* Exercise brief *
Beginning with the line that contains "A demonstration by", return every line down to the last one in the material below, exactly and with no others.

+++++

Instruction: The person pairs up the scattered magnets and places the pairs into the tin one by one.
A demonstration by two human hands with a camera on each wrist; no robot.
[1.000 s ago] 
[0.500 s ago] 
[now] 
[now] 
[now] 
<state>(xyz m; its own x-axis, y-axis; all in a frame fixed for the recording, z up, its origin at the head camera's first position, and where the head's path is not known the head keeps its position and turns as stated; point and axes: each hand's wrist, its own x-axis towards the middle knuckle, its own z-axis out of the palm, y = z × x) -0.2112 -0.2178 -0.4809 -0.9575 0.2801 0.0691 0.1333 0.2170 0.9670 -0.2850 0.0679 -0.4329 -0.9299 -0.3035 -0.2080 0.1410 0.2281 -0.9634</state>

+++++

* Reply to the exercise *
A demonstration by two human hands with a camera on each wrist; no robot.
[1.000 s ago] 
[0.500 s ago] 
[now] 
[now] 
[now] 
<state>(xyz m; its own x-axis, y-axis; all in a frame fixed for the recording, z up, its origin at the head camera's first position, and where the head's path is not known the head keeps its position and turns as stated; point and axes: each hand's wrist, its own x-axis towards the middle knuckle, its own z-axis out of the palm, y = z × x) -0.2112 -0.2178 -0.4809 -0.9575 0.2801 0.0691 0.1333 0.2170 0.9670 -0.2850 0.0679 -0.4329 -0.9299 -0.3035 -0.2080 0.1410 0.2281 -0.9634</state>

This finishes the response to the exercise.